» Exercise objective: What lines in the listing include "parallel"? Return a copy of each.

» Record set:
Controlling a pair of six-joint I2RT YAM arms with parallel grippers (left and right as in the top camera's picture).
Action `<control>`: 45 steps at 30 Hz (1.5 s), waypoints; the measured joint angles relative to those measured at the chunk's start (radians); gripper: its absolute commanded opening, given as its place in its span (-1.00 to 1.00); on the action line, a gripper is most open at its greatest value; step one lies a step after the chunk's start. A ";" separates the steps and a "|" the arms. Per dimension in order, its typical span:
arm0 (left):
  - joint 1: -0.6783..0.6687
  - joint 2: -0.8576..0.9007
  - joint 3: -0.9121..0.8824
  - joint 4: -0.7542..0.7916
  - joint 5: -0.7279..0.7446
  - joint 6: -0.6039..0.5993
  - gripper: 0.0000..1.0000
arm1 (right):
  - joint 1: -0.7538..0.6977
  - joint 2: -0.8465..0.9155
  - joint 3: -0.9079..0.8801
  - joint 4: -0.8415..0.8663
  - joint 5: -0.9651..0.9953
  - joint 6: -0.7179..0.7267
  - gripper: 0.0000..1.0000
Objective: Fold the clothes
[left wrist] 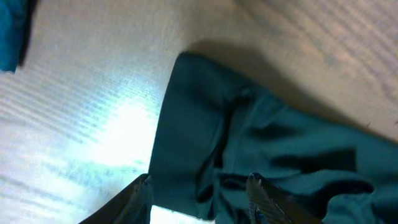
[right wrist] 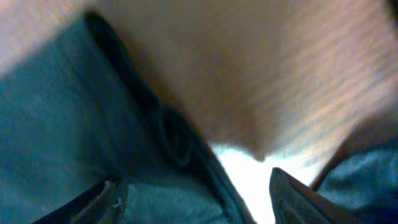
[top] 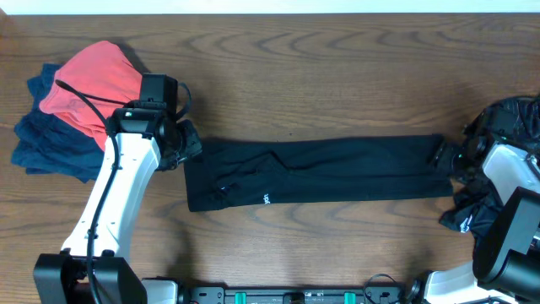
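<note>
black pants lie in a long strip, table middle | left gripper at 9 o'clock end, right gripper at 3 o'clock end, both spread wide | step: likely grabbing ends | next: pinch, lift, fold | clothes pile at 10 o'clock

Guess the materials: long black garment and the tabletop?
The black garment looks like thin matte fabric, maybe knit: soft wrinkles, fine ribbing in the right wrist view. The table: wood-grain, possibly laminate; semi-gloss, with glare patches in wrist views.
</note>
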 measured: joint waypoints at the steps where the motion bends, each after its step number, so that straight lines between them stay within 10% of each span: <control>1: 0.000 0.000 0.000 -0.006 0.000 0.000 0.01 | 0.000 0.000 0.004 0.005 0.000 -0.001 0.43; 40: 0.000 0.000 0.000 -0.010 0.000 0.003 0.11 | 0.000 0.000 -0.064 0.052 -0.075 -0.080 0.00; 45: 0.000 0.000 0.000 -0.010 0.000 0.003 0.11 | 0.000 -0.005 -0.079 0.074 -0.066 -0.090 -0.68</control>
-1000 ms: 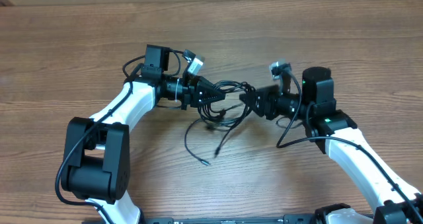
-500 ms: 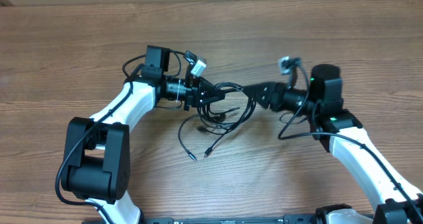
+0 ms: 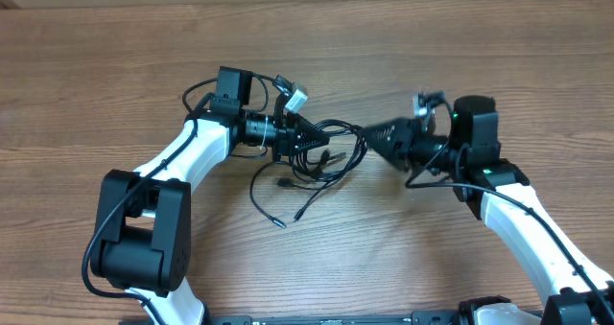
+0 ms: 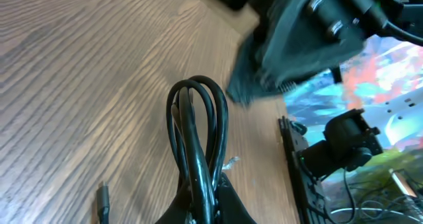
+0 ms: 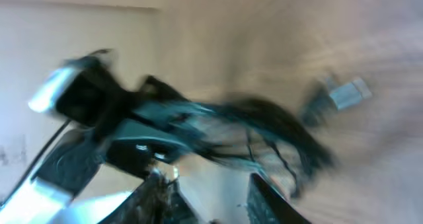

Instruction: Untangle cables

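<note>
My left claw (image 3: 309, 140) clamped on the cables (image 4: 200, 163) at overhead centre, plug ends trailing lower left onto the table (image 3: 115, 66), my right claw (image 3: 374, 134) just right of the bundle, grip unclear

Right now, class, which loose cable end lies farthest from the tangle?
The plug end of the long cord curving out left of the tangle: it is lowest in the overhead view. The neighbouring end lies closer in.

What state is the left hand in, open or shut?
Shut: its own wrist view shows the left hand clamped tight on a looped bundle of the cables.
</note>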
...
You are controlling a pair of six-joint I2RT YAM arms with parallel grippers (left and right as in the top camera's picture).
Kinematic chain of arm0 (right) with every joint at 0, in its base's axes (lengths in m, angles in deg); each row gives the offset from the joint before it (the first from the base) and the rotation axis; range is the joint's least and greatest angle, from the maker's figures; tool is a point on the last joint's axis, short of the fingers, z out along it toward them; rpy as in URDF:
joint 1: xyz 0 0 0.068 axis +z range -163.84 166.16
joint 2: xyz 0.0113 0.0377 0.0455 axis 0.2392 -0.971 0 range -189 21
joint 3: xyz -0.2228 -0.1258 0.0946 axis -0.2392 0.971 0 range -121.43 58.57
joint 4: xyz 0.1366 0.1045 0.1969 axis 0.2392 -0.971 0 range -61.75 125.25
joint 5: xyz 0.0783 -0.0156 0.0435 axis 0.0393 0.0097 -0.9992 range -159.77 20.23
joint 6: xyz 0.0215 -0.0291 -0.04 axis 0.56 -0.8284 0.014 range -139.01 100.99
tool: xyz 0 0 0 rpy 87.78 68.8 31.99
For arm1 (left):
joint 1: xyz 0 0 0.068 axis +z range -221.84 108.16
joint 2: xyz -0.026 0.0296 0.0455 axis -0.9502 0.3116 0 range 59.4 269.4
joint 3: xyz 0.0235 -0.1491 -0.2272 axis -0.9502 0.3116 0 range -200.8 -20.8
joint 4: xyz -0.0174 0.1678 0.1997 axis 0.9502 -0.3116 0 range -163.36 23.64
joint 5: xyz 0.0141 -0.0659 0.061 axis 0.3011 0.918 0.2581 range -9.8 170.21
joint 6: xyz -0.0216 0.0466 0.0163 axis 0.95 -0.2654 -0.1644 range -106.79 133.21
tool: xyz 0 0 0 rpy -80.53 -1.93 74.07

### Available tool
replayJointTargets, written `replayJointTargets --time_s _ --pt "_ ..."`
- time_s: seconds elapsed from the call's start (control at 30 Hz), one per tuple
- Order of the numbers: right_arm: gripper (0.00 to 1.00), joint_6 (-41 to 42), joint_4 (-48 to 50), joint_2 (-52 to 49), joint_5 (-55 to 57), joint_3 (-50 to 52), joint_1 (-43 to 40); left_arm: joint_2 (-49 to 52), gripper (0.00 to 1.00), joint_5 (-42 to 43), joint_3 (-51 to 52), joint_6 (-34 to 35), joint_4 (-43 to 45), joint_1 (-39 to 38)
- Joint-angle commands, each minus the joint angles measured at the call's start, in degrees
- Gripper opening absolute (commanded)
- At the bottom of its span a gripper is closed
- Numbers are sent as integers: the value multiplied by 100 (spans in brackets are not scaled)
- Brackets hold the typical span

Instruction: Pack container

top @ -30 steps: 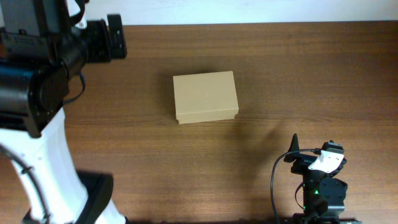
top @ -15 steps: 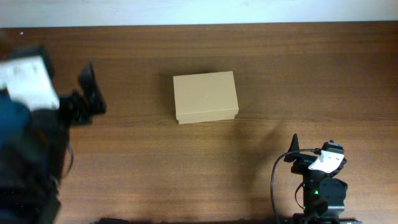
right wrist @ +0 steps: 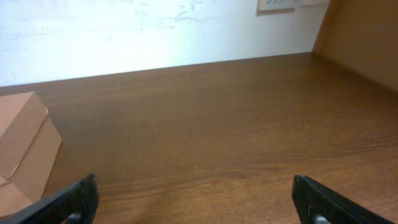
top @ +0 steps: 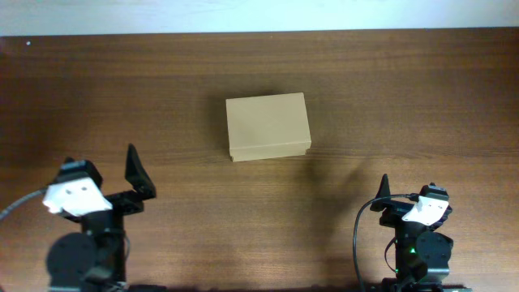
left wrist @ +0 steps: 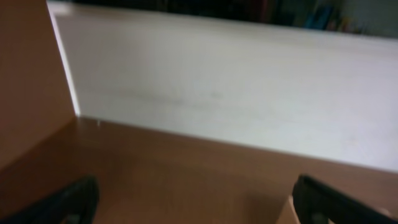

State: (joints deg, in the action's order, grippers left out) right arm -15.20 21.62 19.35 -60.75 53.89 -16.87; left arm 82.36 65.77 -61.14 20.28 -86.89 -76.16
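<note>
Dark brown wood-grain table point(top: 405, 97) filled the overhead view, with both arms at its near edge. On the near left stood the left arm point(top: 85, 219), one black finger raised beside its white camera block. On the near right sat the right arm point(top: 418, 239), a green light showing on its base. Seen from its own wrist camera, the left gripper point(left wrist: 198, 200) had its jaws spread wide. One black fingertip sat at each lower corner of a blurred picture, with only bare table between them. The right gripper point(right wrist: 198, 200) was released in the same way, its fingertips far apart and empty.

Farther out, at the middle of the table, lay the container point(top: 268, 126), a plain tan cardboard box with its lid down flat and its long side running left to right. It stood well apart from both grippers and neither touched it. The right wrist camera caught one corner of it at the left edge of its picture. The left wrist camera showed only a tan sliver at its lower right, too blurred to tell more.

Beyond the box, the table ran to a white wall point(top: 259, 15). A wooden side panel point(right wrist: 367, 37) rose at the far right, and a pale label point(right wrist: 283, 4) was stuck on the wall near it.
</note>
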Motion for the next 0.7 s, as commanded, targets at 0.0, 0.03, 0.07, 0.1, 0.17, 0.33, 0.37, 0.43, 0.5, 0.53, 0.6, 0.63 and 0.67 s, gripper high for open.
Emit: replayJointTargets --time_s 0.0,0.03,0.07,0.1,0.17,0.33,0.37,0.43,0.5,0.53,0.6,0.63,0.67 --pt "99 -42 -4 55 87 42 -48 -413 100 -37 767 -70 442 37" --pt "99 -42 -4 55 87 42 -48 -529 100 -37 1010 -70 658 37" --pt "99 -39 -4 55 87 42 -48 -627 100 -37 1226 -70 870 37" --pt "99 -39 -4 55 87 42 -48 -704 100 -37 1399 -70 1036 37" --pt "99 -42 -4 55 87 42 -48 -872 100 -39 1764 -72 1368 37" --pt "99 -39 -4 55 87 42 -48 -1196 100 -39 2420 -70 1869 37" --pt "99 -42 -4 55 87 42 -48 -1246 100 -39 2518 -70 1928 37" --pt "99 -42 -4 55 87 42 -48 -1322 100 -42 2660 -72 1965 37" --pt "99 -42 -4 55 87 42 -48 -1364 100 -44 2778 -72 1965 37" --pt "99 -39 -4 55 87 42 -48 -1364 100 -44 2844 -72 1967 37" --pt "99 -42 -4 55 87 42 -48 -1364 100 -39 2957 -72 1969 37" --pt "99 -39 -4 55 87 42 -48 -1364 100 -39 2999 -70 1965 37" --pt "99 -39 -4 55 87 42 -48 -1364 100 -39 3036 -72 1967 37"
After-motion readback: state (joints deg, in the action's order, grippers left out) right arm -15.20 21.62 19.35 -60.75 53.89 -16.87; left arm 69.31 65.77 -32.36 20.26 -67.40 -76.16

» Output:
Controlling a pair of six-joint I2RT YAM arms with parallel grippers (left and right as in the top camera's picture).
You are controlling a pair of six-joint I2RT YAM arms with parallel grippers (left and right as in the top camera's picture).

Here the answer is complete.